2020-05-16 Terurut Topik ChanCT sa...@netvigator.com [GELORA45]

*Lantang Kritik Rezim Jokowi hingga Dipolisikan Luhut, *

*Ini Rekam Jejak Said Didu *

Kompas.com - 16/05/2020, 07:37 WIB BAGIKAN:

Said Didu saat masih menjabat sebagai Sekretaris BUMN, 2006. Lihat Foto 
Said Didu saat masih menjabat sebagai Sekretaris BUMN, 2006. 
(KOMPAS/LUCKY PRANSISKA)


Penulis Muhammad Idris | Editor Muhammad Idris

JAKARTA, KOMPAS.com - Perseteruan mantan Sekretaris Kementerian BUMN 
Said Didu dengan Menko Kemaritiman dan Investasi Luhut Binsar Panjaitan 
memasuki babak baru. Bermula dari kritiknya terhadap Luhut di sebuah 
kanal YouTube, Said Didu harus menjalani pemeriksaan di Bareskrim, Mabes 
Polri.


Di sana, Said Didu diperiksa secara intensif selama hampir 12 jam.

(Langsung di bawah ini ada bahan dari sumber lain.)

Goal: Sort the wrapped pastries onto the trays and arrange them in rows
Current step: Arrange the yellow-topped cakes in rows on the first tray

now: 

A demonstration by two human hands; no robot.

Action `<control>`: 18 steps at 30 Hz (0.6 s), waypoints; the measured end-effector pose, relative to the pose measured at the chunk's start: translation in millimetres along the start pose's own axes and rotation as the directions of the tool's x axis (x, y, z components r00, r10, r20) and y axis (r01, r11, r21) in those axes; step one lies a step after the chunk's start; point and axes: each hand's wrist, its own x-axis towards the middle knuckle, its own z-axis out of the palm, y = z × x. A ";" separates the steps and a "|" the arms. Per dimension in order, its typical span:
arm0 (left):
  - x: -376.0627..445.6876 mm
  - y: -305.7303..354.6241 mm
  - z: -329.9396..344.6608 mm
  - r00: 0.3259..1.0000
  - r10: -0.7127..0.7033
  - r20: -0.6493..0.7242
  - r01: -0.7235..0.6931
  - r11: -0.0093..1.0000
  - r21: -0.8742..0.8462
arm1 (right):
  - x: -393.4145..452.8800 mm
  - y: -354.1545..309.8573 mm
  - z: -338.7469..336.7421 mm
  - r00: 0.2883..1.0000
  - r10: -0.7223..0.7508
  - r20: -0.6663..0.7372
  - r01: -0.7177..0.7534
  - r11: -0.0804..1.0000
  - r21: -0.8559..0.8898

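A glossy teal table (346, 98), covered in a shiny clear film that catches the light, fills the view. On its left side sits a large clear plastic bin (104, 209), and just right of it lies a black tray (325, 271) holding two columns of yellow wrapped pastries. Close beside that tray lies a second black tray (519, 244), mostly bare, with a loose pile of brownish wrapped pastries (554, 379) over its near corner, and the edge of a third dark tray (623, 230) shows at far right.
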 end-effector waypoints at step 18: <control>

Dia 
mengaku perlu menjelaskan maksud pernyataannya yang dipermasalahkan 
Luhut, terkait komentarnya yang menilai Luhut lebih mengutamakan 
investasi daripada penanganan virus corona ( kasus Said Didu).


Dari rekam jejaknya, Said Didu memang terkenal sangat lantang mengkritik 
beberapa kebijakan rezim Presiden Joko Widodo ( Jokowi) yang kini sudah 
masuk periode keduanya.


Sebelum vokal mengkritik Luhut, Said Didu juga beberapa kali melontarkan 
kritik tajam ke pemerintah, salah satunya yakni kebijakan akuisisi saham 
PT Freeport Indonesia (PTFI).


Pembelian saham PTFI oleh pemerintah lewat PT Inalum (Persero) ini 
dianggap merugikan negara. Menurut Said, BUMN malah harus membayar mahal 
untuk membeli perusahaan yang masa konsesinya hampir habis dan cadangan 
emas maupun tembaganya sudah banyak terkuras.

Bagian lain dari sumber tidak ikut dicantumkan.